Mrs. E's features different levels of seating for everyone from twosomes to big groups, an expansive view looking out across KU and private banquet rooms for meetings and special events.

Mrs. E's seats about 700 people, while GSP/Corbin and Oliver each seat about 200.

There's also a facility called E's Express, which is a food-to-go option in Hashinger Hall. And there will soon be a "Munch E's," a convenience-store type of operation that will allow students to purchase snacks as well as laundry and school supplies.

"Students have busy lifestyles," Golledge said. "The convenience for the student is they won't have to leave their housing to get supplies."

All the students living in the university's residence halls must choose a meal plan. Meal plans are an option, though, for residents of Jayhawker Towers, Stouffer Place and Sunflower Apartments, which offer kitchenettes or full kitchens.

Students in McCollum, Ellsworth, Hashinger, Oliver or GSP/Corbin halls may choose from three meal packages: any 19, 15 or 10 meals per week.

Residents of Templin and Lewis halls, Jayhawker Towers, Stouffer Place or Sunflower Apartments may select a fourth option, a five-meal package.

The costs of the different meal plans for the 2002-2003 school year are: $2,236 for the 19-meal-per-week plan; $2,076 for 15 meals per week; $1,916 for 10 meals per week; and $1,116 for five meals per week.

Accommodating students

Golledge said KU officials were considering a less-strict meal plan that would allow students to purchase their meals in semester blocks, instead of weekly plans, to allow the students to fit their meals around their schedules.

"Their time is really hectic," she said. "They want to eat when they want to eat, and they don't want us to dictate that."
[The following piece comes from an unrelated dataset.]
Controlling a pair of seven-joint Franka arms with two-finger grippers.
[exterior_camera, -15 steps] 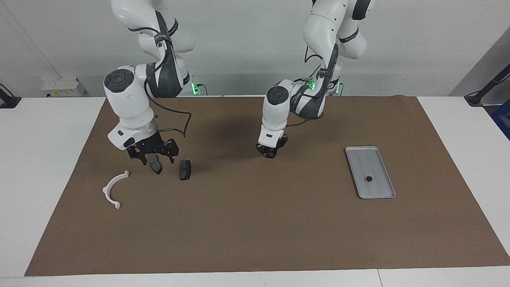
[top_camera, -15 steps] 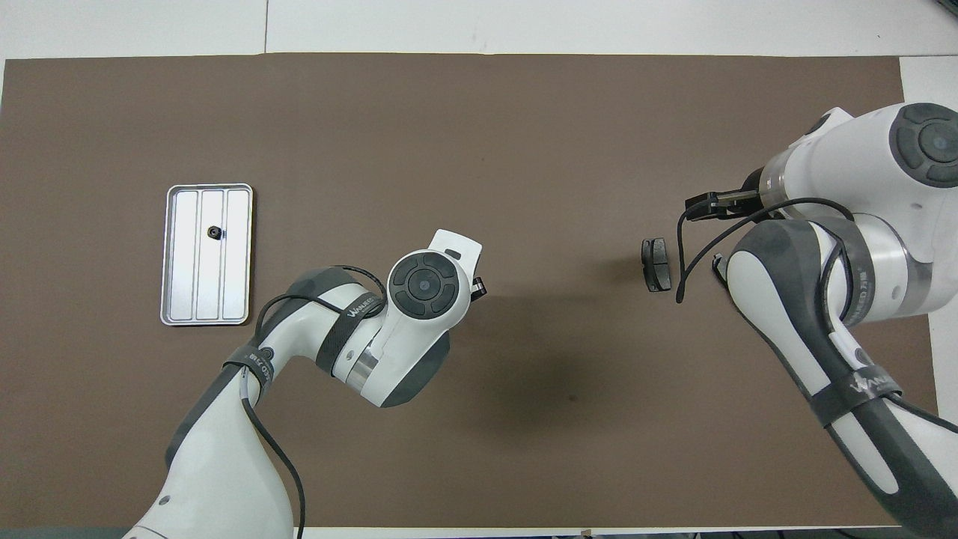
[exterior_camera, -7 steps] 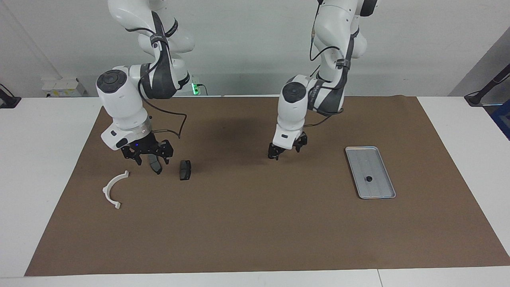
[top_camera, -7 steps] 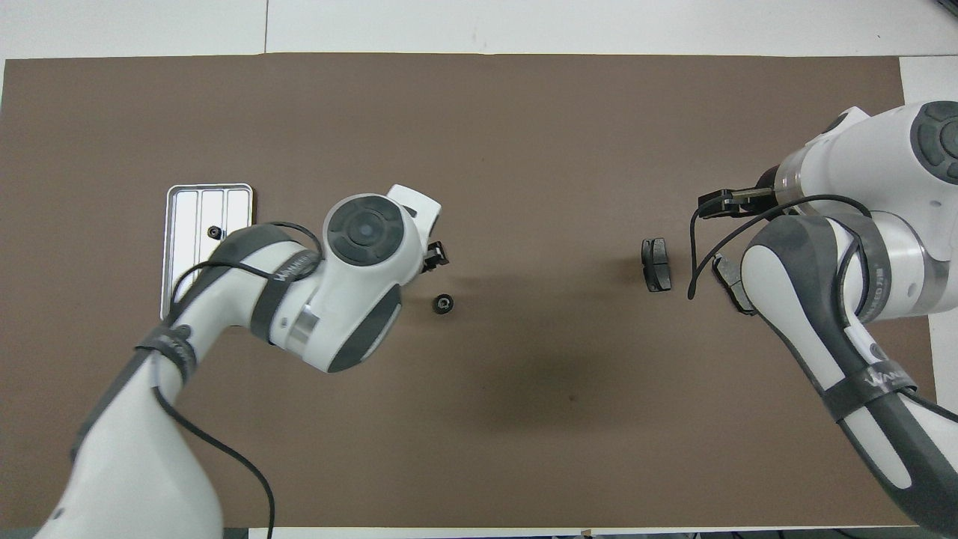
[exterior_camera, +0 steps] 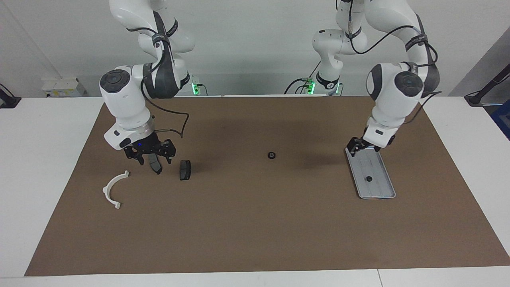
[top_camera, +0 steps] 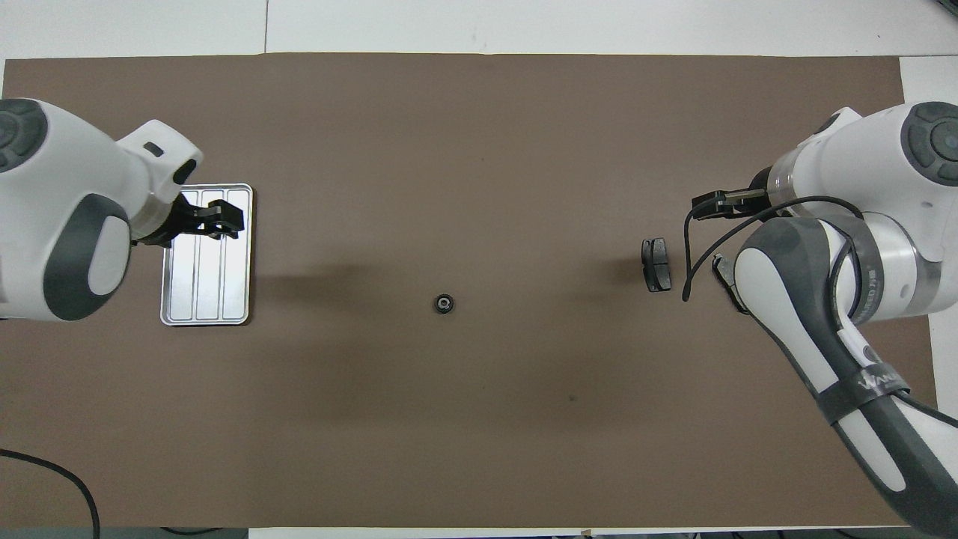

The dining halls also this year will offer a "Fresh 'n' Hearty" program to help students identify healthier meals those with less than 600 calories or 24 grams of fat.

Of course, students will also have "fun" food options.

"We'll still have the usual hamburgers, hot dogs, french fries and pizza for those who want that," Golledge said.

In recent years, the halls have also been remodeled to make them feel more like home less stainless steel, more formica.

"We've tried to take away the institutional feel," Golledge said. "This is the students' home dining room for the nine months they're living here."